(Stored entries)
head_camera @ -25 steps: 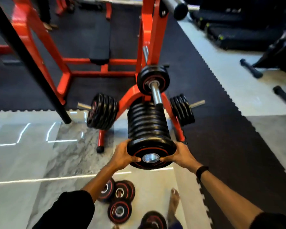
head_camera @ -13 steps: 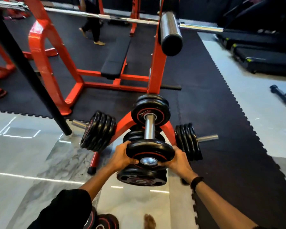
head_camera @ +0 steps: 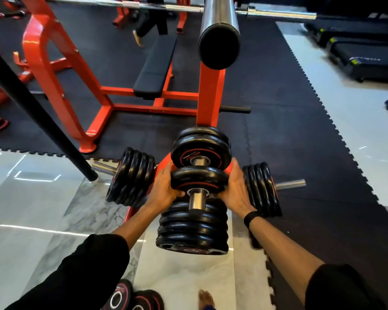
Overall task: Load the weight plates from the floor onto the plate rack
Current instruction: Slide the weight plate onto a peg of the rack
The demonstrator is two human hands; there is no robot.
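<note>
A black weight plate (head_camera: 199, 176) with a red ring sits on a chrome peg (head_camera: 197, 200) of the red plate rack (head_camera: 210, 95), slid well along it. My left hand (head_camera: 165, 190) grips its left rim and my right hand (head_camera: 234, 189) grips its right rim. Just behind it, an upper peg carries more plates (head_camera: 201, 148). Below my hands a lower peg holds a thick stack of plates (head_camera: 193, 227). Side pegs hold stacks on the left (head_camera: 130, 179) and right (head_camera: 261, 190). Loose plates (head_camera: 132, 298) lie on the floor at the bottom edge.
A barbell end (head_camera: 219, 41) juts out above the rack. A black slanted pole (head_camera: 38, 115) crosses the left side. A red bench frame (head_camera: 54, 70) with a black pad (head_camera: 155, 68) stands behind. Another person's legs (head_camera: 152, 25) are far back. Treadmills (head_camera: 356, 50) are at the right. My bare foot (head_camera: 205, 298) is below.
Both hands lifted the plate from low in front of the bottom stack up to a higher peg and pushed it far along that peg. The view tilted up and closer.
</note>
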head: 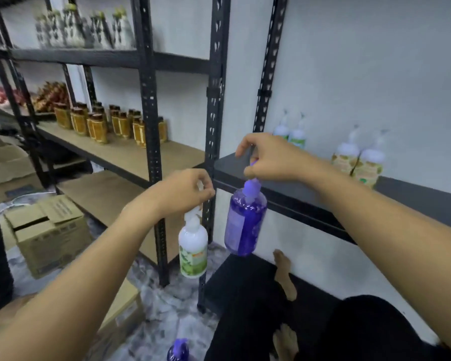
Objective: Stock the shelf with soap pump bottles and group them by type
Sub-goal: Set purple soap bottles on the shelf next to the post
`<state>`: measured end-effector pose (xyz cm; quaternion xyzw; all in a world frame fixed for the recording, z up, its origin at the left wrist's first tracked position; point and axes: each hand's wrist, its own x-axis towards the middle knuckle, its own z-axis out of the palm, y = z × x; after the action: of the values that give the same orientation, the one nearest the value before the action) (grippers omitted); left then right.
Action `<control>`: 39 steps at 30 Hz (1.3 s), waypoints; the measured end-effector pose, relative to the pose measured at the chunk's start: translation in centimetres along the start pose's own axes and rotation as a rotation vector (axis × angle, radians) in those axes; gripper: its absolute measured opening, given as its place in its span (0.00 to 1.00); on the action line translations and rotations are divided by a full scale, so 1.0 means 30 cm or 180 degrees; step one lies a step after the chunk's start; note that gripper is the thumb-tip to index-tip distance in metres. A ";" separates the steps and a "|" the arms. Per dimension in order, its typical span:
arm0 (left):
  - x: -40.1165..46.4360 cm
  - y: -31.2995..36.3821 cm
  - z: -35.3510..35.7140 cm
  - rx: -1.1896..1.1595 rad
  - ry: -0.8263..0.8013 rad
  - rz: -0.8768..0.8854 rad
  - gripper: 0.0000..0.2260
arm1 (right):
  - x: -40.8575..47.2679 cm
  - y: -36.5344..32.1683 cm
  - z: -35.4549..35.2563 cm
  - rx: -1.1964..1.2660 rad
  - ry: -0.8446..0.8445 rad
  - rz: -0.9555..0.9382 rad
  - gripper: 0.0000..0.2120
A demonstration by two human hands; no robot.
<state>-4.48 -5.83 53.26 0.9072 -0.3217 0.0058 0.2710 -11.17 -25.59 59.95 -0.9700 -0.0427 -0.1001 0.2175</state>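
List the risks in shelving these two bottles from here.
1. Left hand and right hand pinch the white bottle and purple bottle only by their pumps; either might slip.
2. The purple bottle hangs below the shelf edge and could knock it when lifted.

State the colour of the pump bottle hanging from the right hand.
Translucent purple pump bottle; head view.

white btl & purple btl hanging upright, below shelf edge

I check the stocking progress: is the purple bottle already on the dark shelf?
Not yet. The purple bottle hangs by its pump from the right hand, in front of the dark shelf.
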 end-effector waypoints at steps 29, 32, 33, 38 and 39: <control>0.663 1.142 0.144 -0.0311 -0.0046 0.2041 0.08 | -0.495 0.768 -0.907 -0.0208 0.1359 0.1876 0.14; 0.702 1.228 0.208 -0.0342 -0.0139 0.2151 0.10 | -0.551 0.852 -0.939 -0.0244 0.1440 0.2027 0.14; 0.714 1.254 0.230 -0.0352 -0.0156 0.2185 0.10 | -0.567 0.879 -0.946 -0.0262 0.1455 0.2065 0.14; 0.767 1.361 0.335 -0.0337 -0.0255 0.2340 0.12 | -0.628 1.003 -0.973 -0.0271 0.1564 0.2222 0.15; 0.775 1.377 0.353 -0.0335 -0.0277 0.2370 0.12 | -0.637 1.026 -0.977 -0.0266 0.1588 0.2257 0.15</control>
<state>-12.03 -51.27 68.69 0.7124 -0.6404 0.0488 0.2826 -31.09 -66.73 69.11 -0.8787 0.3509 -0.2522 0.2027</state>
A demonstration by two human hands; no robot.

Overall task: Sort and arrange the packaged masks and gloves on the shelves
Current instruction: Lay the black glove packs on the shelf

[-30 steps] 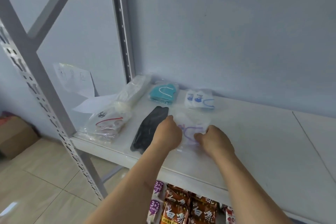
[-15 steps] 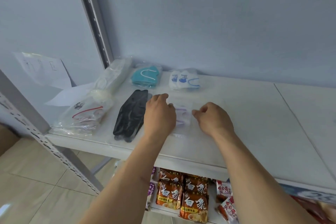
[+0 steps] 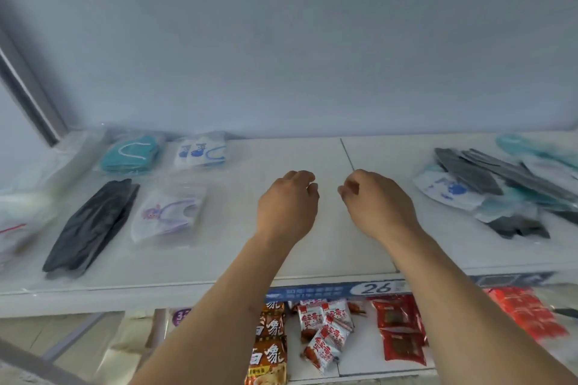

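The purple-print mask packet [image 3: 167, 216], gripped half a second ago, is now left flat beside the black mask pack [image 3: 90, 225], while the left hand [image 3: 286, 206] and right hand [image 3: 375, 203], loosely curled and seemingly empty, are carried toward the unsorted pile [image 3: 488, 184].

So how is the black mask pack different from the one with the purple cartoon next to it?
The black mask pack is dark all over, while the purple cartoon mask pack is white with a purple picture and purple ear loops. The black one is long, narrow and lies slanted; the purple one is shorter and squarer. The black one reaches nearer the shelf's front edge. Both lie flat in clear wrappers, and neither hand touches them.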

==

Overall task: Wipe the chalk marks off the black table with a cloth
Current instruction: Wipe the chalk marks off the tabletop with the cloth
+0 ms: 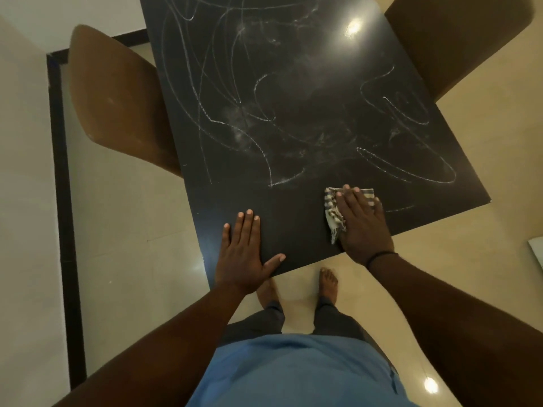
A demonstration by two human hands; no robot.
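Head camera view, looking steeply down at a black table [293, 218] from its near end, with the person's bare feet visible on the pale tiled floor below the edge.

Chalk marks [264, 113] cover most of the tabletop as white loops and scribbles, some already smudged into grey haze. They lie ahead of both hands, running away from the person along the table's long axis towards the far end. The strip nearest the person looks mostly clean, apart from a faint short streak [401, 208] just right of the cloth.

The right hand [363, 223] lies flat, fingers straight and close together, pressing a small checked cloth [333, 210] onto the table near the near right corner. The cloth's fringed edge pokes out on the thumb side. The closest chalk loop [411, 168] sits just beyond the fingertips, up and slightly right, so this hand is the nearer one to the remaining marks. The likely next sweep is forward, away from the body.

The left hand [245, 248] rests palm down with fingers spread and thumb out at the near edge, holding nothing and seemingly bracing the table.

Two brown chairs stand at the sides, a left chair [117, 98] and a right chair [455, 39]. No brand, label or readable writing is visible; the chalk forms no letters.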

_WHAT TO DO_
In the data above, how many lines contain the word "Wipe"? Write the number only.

_RESULT_
2